Business Opportunity, Competition & Risk in this Key Growth Sector
Energy storage differs from other energy technologies in the breadth and complexity of its addressable market and revenue opportunities. This training course provides a comprehensive, business-focused analysis of these opportunities, allowing attendees to analyse, understand and segment them. We cover the variety of competing storage technologies and describe the wide variety of problems they are seeking to solve, at a wide range of deployment sizes and timescales.
Attendees will leave with a clear understanding of why and where storage markets are growing, what could limit this growth and what the future trends will be. So, if you are thinking of investing in or developing an energy storage business, this course provides your essential grounding in the core issues.
The course is designed to provide a clear, independent, business-focused introduction to the subject in language suited to non-engineers; particularly senior, commercial executives and investors. No prior knowledge is assumed or required. Along with presented core information, you’ll examine examples from around the world, discuss market analysis variables and quantify key issues using simple numerical calculations and Excel-based tools.
Top Learning Outcomes:
- Speak the language of energy storage: terminology and concepts explained
- Understand the key variables determining the economics of energy storage projects
- Review current and emerging market opportunities for energy storage
- Learn and discuss how financial returns and risks will arise in the energy storage market
- Be better able to converse with storage project partners, suppliers or investors
- Know what to look for when evaluating energy storage market opportunities
- Be better able to identify key investment and project performance risks
- Learn how to analyse and critique energy storage business models
Who should attend?
This course is ideal for you if:
- You are working within the power sector in a commercial or business development role. You need a clearly-explained, multi-faceted understanding of how, where and why energy storage will disrupt existing markets, so that you can understand the new market opportunities and competitive risks facing your business.
- You are from the investment community. Energy storage presents a fast-growing market opportunity for you, but you want to gain an independent perspective on the economic environment in which storage projects operate, and the operational and revenue risks that are important to them.

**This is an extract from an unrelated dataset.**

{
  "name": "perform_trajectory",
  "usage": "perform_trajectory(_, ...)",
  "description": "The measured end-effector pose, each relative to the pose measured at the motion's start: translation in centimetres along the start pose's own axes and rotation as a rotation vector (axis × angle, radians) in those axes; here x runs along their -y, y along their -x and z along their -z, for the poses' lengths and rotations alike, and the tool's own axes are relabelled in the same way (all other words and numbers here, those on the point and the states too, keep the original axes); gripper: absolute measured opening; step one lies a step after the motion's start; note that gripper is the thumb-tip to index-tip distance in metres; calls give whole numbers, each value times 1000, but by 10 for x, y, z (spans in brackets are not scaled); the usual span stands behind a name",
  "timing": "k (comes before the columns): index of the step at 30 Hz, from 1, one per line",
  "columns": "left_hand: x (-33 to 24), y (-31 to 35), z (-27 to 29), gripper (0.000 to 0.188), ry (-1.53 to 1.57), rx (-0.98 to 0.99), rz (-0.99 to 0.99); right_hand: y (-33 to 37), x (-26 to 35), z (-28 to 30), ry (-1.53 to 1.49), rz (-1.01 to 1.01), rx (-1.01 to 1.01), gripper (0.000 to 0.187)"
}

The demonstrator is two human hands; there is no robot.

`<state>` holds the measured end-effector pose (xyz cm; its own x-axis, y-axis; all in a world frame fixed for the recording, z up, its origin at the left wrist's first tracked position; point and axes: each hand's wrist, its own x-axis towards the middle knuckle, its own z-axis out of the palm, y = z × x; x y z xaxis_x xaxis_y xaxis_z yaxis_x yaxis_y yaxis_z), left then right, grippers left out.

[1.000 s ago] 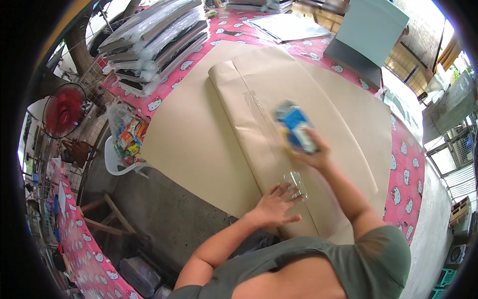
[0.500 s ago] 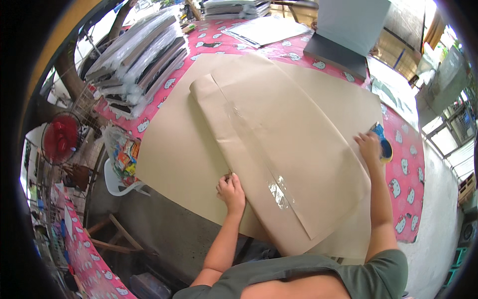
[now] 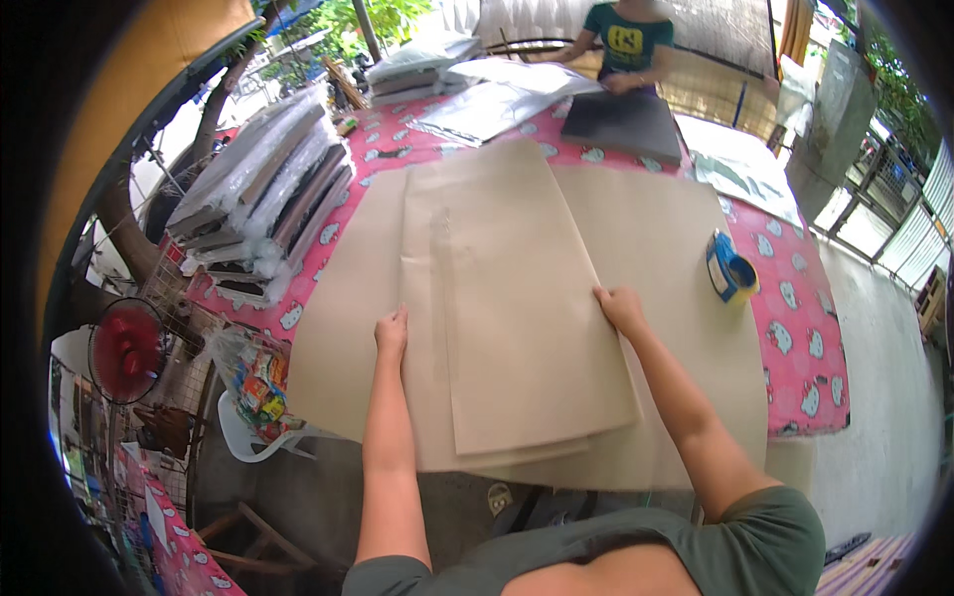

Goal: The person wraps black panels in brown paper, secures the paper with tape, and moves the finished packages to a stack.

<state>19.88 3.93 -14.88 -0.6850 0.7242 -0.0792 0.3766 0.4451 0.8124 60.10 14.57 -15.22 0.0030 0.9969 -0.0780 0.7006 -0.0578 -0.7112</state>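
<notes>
A folded brown paper sleeve with a taped seam along its left part lies before me. Both hands hold it by its long sides. My left hand is closed on the left edge, fingers partly hidden. On the opposite edge, my right hand pinches the paper, thumb on top. Beneath the sleeve, a larger flat sheet of brown paper covers much of the table. To the right of my right hand, a blue tape dispenser with a roll of tape rests on that sheet, touched by neither hand.
A pink patterned cloth covers the table. Plastic-wrapped flat panels are stacked at the left. Toward the back lie a dark board and clear plastic sheets; a person stands there. A white chair and red fan stand left.
My right hand has left the tape dispenser and now grips the sleeve's right edge. The sleeve has turned to point more straight away from me. A person now shows behind the dark board.
</notes>
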Motion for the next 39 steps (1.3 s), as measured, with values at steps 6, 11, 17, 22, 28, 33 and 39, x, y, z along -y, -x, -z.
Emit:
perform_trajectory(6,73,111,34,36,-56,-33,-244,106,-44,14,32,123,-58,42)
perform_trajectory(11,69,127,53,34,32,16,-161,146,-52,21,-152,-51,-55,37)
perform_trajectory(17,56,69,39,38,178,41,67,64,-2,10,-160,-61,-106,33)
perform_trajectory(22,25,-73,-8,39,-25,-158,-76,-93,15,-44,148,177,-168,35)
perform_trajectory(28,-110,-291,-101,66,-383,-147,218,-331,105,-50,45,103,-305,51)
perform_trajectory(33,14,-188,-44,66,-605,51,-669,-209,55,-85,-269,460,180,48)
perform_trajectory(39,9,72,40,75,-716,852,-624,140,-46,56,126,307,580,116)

- Presentation slides (pdf provided – hard copy at cost, on request)
- Certificate of attendance (pdf provided – hard copy at cost, on request)
- Copies of all examples and numerical calculations used during the course
- Reading list
The course begins by providing a solid grounding in the current drivers for energy storage growth, including the impact of renewable energy on electricity system flexibility, along with key terminology and concepts. The landscape of energy storage solutions is then examined, with a particular focus on their competitive pros and cons, commercial status and likely evolution.

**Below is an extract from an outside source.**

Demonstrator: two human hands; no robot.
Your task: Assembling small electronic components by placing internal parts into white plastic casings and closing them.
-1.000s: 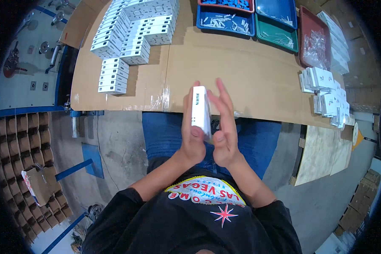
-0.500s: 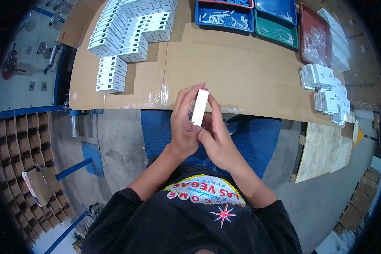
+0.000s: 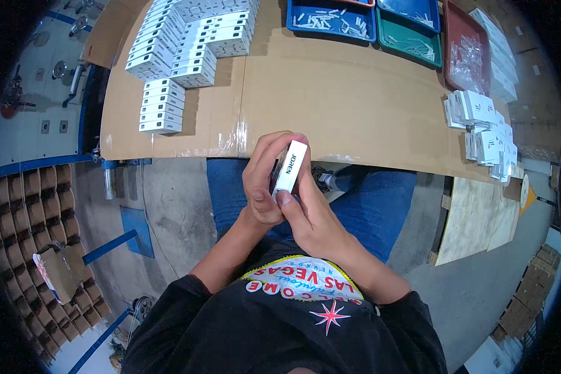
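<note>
Between my two hands, in front of the table's near edge, is a small white box (image 3: 290, 167). A narrow white side with dark print faces up. My left hand (image 3: 263, 177) wraps the box's left side, fingers along its far part. My right hand (image 3: 311, 209) grips the other side, its thumb at the near end of the box. The right fingers are partly hidden behind the box.
Rows of stacked white boxes (image 3: 162, 106) stand at the table's left. Blue (image 3: 332, 25) and green trays (image 3: 411, 45) with small parts and a red tray (image 3: 464, 59) of clear plastic bags line the far right. White leaflets or packets (image 3: 483, 134) pile at the right edge of the cardboard-covered table (image 3: 330, 106).
The box has turned in my hands; its upward side was blank and now shows dark print. Both hands have shifted slightly left and nearer to me.
</note>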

Key segments of the energy storage market are examined, using regularly updated real market examples to illustrate each of them and to focus the discussion on economic drivers, trends, business cases, market sustainability and growth potential.
Finally we examine the key considerations and requirements in energy storage project development, including locations, planning, contracts and financing (from the investor’s perspective); plus an assessment of the evolving energy storage value chain and key players.
(A full 3-day agenda is outlined below; a condensed 2-day version is also available).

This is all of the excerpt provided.